# PROBLEM DETAILS
Transcribe the listing below verbatim, omitting pictures.

# DATA EXTRACT
*** Block opens ***

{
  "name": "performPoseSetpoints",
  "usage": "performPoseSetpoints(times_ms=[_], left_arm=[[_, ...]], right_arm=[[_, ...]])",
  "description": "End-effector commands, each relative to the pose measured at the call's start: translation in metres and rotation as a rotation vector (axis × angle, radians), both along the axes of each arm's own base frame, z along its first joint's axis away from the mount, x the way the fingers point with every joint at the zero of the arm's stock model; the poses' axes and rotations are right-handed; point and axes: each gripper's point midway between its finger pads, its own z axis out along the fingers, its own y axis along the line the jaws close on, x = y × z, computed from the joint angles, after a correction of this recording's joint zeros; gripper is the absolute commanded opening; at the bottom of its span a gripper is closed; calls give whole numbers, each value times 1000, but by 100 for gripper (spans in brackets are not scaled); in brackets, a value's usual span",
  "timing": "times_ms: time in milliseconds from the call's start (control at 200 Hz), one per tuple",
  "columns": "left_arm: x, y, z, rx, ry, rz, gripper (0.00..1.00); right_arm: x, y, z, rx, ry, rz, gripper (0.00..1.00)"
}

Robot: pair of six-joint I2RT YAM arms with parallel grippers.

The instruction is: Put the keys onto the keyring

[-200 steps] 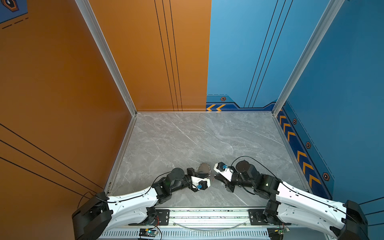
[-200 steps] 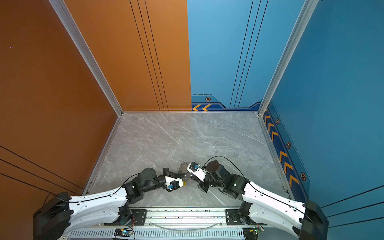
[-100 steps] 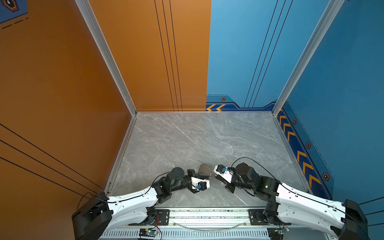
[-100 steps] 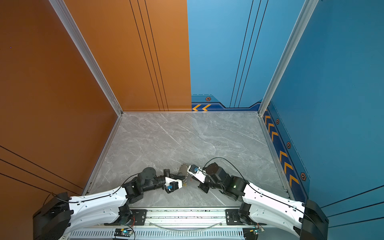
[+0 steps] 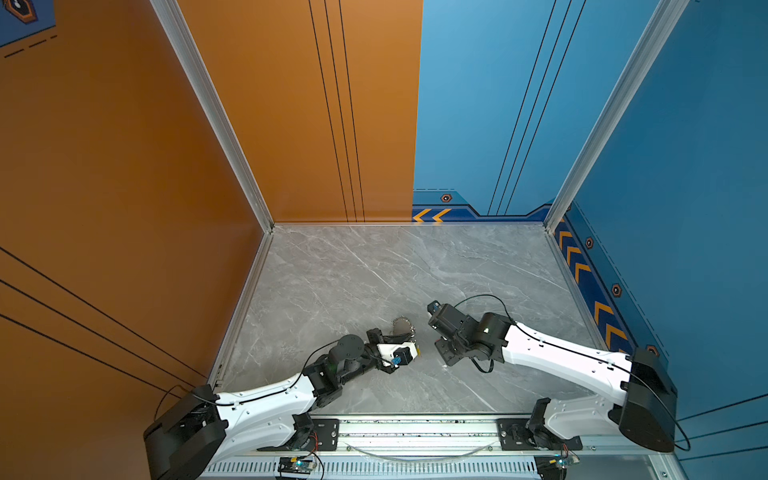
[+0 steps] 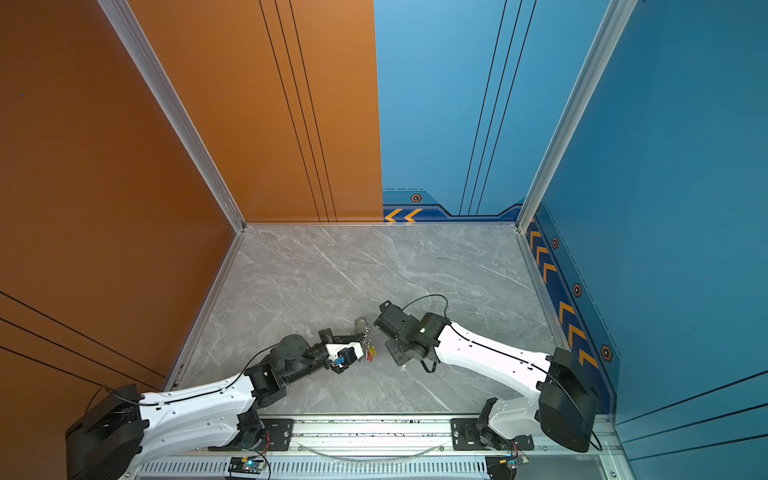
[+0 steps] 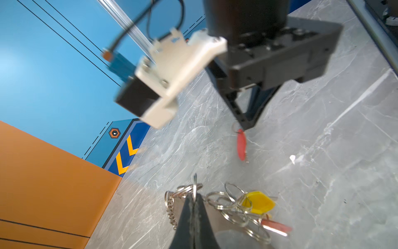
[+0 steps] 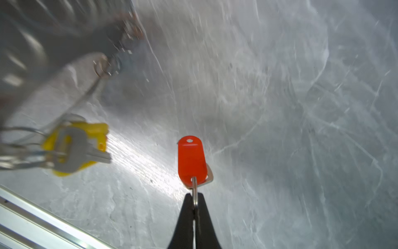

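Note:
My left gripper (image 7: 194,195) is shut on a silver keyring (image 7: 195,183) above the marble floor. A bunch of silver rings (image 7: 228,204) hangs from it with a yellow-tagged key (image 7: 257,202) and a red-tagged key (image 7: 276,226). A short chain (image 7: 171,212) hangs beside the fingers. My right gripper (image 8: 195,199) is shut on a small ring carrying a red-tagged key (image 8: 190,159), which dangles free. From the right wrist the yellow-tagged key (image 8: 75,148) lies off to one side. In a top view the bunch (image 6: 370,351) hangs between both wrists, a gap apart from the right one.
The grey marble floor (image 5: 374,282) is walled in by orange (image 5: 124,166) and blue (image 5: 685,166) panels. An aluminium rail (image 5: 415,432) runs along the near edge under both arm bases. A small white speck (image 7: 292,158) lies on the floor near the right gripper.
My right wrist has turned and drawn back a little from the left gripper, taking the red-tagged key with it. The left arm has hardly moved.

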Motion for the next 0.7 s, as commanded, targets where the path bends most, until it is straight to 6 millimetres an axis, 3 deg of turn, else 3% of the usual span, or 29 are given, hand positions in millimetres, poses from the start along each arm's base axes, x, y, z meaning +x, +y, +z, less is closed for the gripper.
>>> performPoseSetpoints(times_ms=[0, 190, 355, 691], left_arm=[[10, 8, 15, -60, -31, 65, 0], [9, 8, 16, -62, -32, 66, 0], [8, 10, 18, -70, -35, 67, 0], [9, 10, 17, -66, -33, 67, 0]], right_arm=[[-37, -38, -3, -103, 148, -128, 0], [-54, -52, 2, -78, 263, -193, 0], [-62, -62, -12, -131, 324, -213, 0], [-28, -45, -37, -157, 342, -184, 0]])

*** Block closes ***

# ANSWER TO THIS TASK
{
  "name": "performPoseSetpoints",
  "usage": "performPoseSetpoints(times_ms=[_], left_arm=[[_, ...]], right_arm=[[_, ...]])",
  "description": "End-effector commands, each relative to the pose measured at the call's start: translation in metres and rotation as a rotation vector (axis × angle, radians), both along the axes of each arm's own base frame, z along its first joint's axis away from the mount, x the way the fingers point with every joint at the zero of the arm's stock model; the poses' axes and rotations are right-handed; point and axes: each gripper's point midway between its finger pads, its own z axis out along the fingers, its own y axis along the line the jaws close on, x = y × z, computed from the joint angles, after a correction of this recording's joint zeros; gripper is the absolute commanded opening; at the bottom of its span a gripper is closed; calls give whole numbers, each value times 1000, but by 100 for gripper (spans in brackets are not scaled); in brackets, a value's usual span",
  "timing": "times_ms: time in milliseconds from the call's start (control at 200 Hz), one per tuple",
  "columns": "left_arm: x, y, z, rx, ry, rz, gripper (0.00..1.00); right_arm: x, y, z, rx, ry, rz, gripper (0.00..1.00)"
}

Robot: pair of six-joint I2RT YAM arms with parallel grippers.

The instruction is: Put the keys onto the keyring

[-200 steps] 
[-200 steps] 
[-100 steps] 
[-100 steps] 
[+0 steps] 
[+0 steps] 
[+0 steps] 
[+0 steps] 

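Note:
My left gripper (image 7: 194,195) is shut on a silver keyring (image 7: 195,183) above the marble floor. A bunch of silver rings (image 7: 228,204) hangs from it with a yellow-tagged key (image 7: 257,202) and a red-tagged key (image 7: 276,226). A short chain (image 7: 171,212) hangs beside the fingers. My right gripper (image 8: 195,199) is shut on a small ring carrying a red-tagged key (image 8: 190,159), which dangles free. From the right wrist the yellow-tagged key (image 8: 75,148) lies off to one side. In a top view the bunch (image 6: 370,351) hangs between both wrists, a gap apart from the right one.
The grey marble floor (image 5: 374,282) is walled in by orange (image 5: 124,166) and blue (image 5: 685,166) panels. An aluminium rail (image 5: 415,432) runs along the near edge under both arm bases. A small white speck (image 7: 292,158) lies on the floor near the right gripper.
My right wrist has turned and drawn back a little from the left gripper, taking the red-tagged key with it. The left arm has hardly moved.
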
Motion for the next 0.7 s, as commanded, targets where the path bends most, until it is straight to 6 millimetres an axis, 3 deg of turn, else 3% of the usual span, or 29 are given, hand positions in millimetres, poses from the start along each arm's base axes, x, y, z meaning +x, +y, +z, less is closed for the gripper.
>>> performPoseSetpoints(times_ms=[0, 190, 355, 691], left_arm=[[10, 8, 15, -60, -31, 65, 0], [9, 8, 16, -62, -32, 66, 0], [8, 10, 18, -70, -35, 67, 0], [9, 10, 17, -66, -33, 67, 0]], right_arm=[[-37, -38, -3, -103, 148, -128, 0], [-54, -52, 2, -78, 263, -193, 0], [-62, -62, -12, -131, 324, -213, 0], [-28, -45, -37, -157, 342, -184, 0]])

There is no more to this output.